A recent gathering of architects, engineers, and others involved in the construction industry highlighted the brewing interest in the Caribbean in green construction.
Cayman Architects Surveyors and Engineers – along with Mike’s Ice and UCCI – presented the Energy Savings and Environmental Benefits seminar, attended by professionals from Aruba, Cayman, Jamaica, Trinidad and Tobago.
Led by representatives from Trane, a leading heating, ventilation and air conditioning systems manufacturer, delegates learned about the Leadership in Energy and Environmental Design programme and the role HVAC can play.
LEED certification, which rewards environmentally-friendly design and construction, can be applied to new projects as well as retrofits
‘We are hoping people in attendance here can take something away that will spark an interest in building or renovating with green in mind,’ said Mike’s Ice CEO John Harvey.
Presenters Raul Palacios and Carlos Soberon made a compelling case for energy efficient construction.
‘In the US, buildings comprise 30 per cent of all energy use,’ they said.
‘And in Grand Cayman, we estimate HVAC comprises about 65 per cent of a building’s energy use, making it a logical jumping-off point.’
They outlined several available technologies that have successfully reduced energy use, and thus carbon dioxide and other greenhouse gas emissions.
Successful green buildings use 36 per cent less energy than conventional buildings, and cut CO2 emissions by 30 to 50 per cent.
‘The benefits are environmental, social, and most significantly, economic. Saving energy means lower costs. Energy efficiency will save a significant amount of money over the life of the building.’
Recognising the long-term rewards, the Cayman Islands government has chosen to pursue LEED certification for its new Office Accommodation Project, which while adding six per cent to the upfront cost, is anticipated to bring significant cost savings over the building’s lifespan.
A number of other projects under construction in Cayman are also actively pursuing LEED certification, including a new office building and a new hotel.

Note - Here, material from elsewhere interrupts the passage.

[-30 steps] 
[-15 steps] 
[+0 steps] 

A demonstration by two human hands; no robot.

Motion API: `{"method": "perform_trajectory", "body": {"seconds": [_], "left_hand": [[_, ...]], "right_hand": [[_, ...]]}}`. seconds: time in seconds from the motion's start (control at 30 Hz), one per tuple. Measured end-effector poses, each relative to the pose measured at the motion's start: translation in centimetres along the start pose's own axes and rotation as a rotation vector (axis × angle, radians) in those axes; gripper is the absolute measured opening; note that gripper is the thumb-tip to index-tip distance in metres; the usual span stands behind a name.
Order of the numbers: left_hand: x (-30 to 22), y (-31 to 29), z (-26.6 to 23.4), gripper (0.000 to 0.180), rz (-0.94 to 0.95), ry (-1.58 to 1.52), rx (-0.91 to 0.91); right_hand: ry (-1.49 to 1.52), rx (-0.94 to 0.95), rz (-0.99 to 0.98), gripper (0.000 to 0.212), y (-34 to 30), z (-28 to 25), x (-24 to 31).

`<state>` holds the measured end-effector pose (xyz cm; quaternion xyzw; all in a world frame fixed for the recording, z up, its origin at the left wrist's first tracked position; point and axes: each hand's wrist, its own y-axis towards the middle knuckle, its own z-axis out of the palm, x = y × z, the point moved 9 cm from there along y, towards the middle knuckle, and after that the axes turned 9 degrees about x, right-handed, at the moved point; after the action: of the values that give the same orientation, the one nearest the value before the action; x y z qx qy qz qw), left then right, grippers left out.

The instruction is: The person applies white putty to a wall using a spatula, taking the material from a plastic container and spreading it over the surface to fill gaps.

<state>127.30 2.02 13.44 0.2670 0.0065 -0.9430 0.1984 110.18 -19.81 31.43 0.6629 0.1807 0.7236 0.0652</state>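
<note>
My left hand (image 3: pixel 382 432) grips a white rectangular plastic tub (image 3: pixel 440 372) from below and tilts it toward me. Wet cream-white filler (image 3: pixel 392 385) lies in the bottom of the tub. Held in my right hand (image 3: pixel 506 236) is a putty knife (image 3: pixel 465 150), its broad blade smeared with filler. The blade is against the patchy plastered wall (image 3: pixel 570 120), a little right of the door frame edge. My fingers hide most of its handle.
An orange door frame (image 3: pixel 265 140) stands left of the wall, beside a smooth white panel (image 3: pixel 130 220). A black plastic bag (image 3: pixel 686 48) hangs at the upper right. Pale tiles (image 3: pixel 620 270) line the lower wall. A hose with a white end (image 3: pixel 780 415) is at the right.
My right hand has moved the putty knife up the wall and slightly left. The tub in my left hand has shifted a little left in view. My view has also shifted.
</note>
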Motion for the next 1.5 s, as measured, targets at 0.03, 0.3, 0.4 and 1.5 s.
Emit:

Aside from its educational component, the meeting was also an opportunity for Mr. Harvey to introduce the idea of forming a local branch of the US Green Building Council.
In the United States, the USGBC oversees the LEED certification program, as well as promoting and supporting research and development in green construction techniques.

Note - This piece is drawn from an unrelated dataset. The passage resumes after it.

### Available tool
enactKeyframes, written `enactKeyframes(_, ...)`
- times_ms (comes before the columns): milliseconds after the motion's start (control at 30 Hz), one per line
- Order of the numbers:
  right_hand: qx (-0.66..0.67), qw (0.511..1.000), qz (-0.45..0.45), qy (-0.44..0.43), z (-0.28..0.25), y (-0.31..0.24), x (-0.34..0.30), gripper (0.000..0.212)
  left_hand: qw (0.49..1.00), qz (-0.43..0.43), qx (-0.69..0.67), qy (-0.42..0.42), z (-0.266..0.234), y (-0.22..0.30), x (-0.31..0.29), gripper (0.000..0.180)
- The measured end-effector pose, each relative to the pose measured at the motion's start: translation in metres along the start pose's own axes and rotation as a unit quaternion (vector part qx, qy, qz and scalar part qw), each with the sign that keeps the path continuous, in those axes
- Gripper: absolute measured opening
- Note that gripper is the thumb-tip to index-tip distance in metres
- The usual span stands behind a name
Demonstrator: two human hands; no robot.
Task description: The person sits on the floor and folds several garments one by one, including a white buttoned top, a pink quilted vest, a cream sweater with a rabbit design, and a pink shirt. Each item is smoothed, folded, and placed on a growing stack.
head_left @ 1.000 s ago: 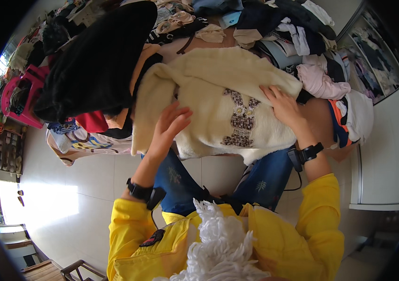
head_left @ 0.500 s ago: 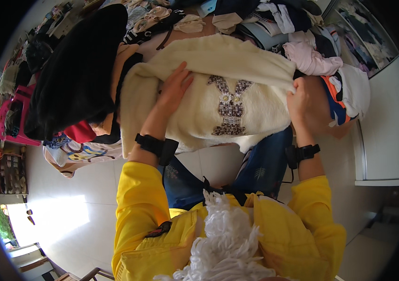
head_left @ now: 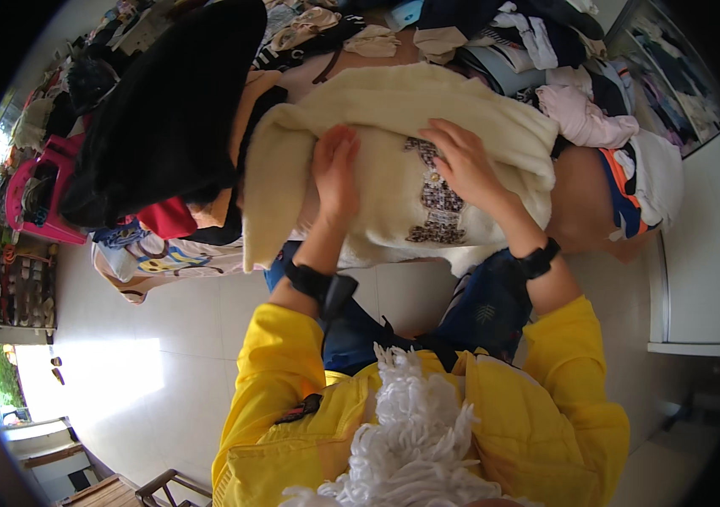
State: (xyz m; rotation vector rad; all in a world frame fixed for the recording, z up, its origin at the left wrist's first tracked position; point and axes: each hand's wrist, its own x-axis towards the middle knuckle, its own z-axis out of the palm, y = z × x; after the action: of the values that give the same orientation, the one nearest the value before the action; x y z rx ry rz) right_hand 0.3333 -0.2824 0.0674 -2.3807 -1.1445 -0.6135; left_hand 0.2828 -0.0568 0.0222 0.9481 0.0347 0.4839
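Note:
A cream fluffy sweater (head_left: 385, 198) lies partly folded in front of me, its upper layer turned over in a thick fold. A dark checked rabbit patch (head_left: 440, 203) with small flowers decorates its front. My left hand (head_left: 337, 173) rests on the sweater left of the patch, fingers pointing away from me, just at the edge of the fold. Over the rabbit's upper part lies my right hand (head_left: 464, 165), fingers stretched out toward the fold and covering one ear. Neither hand grips the fabric.
A big black garment pile (head_left: 165, 118) rises at the left, beside a pink plastic stool (head_left: 43, 190). Several clothes lie heaped along the far side. A pale pink garment (head_left: 588, 114) and a white one (head_left: 657, 177) sit at the right, near a white cabinet (head_left: 698, 245).
My right hand has let go of the sweater's right edge and moved left onto the rabbit patch. My left hand stays near the fold. The view has shifted slightly.

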Motion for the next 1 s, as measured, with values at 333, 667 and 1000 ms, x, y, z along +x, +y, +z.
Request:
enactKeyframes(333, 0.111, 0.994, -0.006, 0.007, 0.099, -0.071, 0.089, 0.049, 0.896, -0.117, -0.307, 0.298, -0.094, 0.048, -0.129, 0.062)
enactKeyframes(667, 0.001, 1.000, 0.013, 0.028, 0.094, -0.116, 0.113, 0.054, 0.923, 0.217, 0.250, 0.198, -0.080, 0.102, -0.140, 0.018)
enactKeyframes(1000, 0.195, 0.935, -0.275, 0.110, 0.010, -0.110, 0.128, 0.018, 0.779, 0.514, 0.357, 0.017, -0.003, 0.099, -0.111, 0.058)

‘We are hoping to start a Green Building Council branch here to provide a centralised source for green building information,’ said Mr. Harvey.
Citing the example of Chile, where five green building projects went ahead in one year once its local GBC was established, Mr. Harvey noted that because not only Cayman’s electricity but also drinking water production is subject to fuel costs, energy efficient construction makes more sense than ever.